In 2004** the ‘Australia. A different light.’ campaign was launched. This campaign focused on Australia’s natural beauty and iconic animals, featuring a kangaroo bounding in the sun.
By 2006**, tourism marketing campaigns took on a uniquely Australian flavour, with the infamous “where the bloody hell are you?” tagline, one of the most talked about campaigns.
By the end of the decade** Australian marketing campaigns celebrated Australia’s Indigenous culture, named “Come Walkabout”. Australian writer, producer and director, Baz Luhrmann, took on the mighty task of producing a destination campaign. Central to the campaign was the concept of ‘walkabout’ – a uniquely Australian concept that is steeped in traditional Aboriginal culture.
The common thread throughout all of these campaigns was: Australia’s friendly welcome and unique lifestyle. Sydney was becoming known as one of the world’s best and most liveable cities. The word was out: Sydney was a great place to live, work and play; and it knew how to put on a show!
INCREASING INTEREST FROM THE EAST
By the mid-00s, following the success of the 2000 Olympics, interest from Australia’s Asian neighbours, had rapidly escalated. Our close proximity, coupled with Sydney’s stunning beauty and iconic attractions and festivals, made Sydney an attractive option for Asian visitors. This provided the Bureau with the opportunity to look to the region as a source of business growth, opening its first in-market Asian office, the first Australian convention bureau to do so.
Jon Hutchison, CEO 2006 - 2011, said: “The engagement in China was natural. It was natural because foreign companies to China, that is, European companies and American companies, were establishing themselves in China and incentive programs were part of their culture and part of their marketing activity. And that, to us, in our own backyard where we have an advantage, of course; we’re close to the Asian market, that in itself said: here is an opportunity, we need to capitalise on that. So, we stepped out there, opened up offices, and now, of course, it’s been delivering very strong results for many years.”

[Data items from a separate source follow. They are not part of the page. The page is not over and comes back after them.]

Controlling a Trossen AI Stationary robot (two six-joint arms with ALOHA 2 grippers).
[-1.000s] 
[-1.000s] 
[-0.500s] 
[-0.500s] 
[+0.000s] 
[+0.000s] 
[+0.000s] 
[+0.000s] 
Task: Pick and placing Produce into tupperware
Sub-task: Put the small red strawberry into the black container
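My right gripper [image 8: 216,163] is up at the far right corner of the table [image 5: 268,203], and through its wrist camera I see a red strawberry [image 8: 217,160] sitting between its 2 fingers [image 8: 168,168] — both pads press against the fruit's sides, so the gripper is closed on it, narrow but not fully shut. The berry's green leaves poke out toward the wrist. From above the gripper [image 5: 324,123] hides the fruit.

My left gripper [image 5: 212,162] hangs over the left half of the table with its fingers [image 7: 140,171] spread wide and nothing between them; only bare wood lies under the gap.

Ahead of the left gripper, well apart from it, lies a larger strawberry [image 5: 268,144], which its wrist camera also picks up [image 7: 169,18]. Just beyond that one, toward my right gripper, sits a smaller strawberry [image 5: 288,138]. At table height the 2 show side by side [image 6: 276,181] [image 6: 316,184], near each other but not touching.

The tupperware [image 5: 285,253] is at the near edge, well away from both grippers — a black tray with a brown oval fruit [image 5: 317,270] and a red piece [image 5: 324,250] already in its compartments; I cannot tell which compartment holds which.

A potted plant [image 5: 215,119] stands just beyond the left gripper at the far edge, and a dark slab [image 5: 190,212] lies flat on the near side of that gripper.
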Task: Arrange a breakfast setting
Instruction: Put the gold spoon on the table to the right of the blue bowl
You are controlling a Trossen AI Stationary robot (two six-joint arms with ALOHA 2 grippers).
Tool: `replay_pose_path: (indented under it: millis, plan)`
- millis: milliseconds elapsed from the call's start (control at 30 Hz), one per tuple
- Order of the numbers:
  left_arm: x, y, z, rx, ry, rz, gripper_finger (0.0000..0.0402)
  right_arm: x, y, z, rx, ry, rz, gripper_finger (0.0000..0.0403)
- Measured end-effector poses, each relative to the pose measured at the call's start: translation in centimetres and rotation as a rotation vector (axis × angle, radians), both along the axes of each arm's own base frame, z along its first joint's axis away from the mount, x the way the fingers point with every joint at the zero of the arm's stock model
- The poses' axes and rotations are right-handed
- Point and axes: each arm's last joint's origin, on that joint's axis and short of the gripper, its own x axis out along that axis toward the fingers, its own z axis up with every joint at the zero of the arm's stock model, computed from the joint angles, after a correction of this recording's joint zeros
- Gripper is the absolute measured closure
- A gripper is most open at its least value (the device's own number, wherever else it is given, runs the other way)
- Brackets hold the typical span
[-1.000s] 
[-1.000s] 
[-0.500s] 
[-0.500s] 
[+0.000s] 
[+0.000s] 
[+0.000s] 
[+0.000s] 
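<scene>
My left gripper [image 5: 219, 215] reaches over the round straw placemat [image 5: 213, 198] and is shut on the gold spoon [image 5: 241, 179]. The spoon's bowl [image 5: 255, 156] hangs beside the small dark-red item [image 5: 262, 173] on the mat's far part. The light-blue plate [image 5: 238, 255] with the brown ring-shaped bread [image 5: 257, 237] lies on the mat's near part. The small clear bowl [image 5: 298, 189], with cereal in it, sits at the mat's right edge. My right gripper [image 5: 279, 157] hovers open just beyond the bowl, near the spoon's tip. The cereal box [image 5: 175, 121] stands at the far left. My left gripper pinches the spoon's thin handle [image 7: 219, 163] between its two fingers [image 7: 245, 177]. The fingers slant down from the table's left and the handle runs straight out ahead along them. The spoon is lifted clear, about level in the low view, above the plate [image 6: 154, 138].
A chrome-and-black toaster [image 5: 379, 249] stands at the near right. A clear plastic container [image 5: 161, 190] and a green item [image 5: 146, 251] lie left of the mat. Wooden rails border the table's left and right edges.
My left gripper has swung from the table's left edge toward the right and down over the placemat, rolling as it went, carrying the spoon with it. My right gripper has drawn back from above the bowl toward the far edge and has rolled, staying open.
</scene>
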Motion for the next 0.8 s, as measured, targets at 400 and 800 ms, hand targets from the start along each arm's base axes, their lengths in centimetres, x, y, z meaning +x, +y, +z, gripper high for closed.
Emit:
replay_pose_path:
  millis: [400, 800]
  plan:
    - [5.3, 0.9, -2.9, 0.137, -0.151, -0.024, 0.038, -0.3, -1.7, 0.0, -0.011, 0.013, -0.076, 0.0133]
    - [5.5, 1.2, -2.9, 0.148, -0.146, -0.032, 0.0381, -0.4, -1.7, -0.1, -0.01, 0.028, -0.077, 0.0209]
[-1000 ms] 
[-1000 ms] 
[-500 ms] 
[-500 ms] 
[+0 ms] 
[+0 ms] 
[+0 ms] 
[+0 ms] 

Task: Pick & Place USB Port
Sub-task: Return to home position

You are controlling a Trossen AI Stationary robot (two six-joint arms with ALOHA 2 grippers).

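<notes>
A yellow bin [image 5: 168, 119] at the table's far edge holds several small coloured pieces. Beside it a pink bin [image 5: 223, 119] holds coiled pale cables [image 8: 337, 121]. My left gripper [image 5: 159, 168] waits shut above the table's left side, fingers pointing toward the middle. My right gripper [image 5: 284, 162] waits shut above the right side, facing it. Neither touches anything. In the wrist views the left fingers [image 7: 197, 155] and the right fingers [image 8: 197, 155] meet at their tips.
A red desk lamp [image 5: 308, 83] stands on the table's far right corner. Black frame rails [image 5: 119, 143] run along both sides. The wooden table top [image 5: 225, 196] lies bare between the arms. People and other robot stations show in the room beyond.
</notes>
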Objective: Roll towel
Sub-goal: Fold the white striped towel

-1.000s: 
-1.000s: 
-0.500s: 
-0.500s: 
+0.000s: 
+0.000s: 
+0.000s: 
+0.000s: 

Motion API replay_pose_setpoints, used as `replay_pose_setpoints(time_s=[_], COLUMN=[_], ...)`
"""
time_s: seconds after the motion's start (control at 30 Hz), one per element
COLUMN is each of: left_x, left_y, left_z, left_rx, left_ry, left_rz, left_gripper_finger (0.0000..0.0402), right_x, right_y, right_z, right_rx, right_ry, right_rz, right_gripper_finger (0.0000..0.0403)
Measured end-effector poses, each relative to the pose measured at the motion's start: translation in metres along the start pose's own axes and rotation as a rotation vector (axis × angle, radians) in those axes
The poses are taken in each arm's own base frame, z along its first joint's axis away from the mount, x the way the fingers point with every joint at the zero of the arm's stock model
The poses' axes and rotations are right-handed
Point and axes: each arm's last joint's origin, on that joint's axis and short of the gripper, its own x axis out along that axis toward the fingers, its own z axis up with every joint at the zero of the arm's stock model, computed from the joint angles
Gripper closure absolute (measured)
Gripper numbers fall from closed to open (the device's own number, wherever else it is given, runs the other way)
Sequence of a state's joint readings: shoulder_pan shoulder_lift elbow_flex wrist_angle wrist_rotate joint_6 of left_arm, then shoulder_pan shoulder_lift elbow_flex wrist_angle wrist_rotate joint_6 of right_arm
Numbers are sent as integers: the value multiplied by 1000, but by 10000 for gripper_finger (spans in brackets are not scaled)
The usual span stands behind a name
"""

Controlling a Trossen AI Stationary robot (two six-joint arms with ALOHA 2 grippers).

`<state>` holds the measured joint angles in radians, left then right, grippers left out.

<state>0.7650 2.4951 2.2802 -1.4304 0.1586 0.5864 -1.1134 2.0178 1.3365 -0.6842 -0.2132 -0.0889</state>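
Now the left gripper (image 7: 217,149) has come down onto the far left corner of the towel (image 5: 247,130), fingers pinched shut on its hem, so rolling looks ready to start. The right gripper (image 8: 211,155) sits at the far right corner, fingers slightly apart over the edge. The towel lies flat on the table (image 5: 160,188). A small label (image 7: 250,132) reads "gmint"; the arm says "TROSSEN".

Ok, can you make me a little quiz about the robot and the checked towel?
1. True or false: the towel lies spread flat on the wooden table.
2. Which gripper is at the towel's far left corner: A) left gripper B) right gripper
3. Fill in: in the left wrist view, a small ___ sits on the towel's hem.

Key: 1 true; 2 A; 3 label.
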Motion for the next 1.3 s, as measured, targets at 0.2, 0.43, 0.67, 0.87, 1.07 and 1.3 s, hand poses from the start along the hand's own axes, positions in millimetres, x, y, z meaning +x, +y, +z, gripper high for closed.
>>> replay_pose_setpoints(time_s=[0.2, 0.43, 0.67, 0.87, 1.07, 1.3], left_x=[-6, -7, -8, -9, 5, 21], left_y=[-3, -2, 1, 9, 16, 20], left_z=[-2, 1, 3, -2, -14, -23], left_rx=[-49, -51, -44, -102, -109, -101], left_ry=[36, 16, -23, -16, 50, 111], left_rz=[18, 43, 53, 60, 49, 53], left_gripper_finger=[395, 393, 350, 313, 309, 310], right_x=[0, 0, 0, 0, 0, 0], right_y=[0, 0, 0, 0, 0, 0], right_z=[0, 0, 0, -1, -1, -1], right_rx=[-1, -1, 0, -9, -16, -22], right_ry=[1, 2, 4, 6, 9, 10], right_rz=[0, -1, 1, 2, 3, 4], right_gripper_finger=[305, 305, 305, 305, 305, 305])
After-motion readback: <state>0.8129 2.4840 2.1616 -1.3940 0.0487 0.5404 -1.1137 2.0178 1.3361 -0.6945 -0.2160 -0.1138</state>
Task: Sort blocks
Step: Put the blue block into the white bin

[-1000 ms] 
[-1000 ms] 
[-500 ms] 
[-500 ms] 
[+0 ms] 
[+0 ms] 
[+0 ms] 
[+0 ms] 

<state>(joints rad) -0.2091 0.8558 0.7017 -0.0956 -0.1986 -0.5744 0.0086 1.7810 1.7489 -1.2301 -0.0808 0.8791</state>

This proved to be a highly successful move. By the end of the decade, almost 30 per cent of the Bureau’s business was coming from the Asian market.
LEADERSHIP IN FOCUS
By the end of the decade, as the organisation celebrated its 40th Anniversary and Sydney was glowing with the first ever Vivid Light Festival, the Bureau was cementing its position as a global leader in the meetings industry.
No longer happy to be pigeonholed by the naming conventions of its global peers in the meetings industry, the SCVB changed its name to Business Events Sydney – ending its 40-year affiliation with the traditional term, ‘bureau’. This was more than a name change. Sydney was placing a stake in the ground – both domestically and internationally – to signal its point of difference, and singular focus, to the world. Business Events Sydney was a professional services firm focussed solely on winning international business events; those which delivered the most significant impacts. This business was good business for the state of New South Wales, and for government, academia, industry and business, and Australian society as a whole.
But the team at Business Events Sydney knew that in order to continue to grow its leadership and attract even more global meetings of significance to the city – they needed to bring in the big artillery to spread the word to the world. An ambitious plan to enlist the most powerful local networked and influential leaders into the family fold - as volunteer ambassadors for the cause – was born.
In 2009, the organisation launched the Ambassador Program – investing 25 Ambassadors from university vice-chancellors and leading scientists, to renowned researchers and business and community leaders, to work with the organisation to attract global meetings to Sydney. The group proved to be a game-changer for the organisation as it powered into the next decade.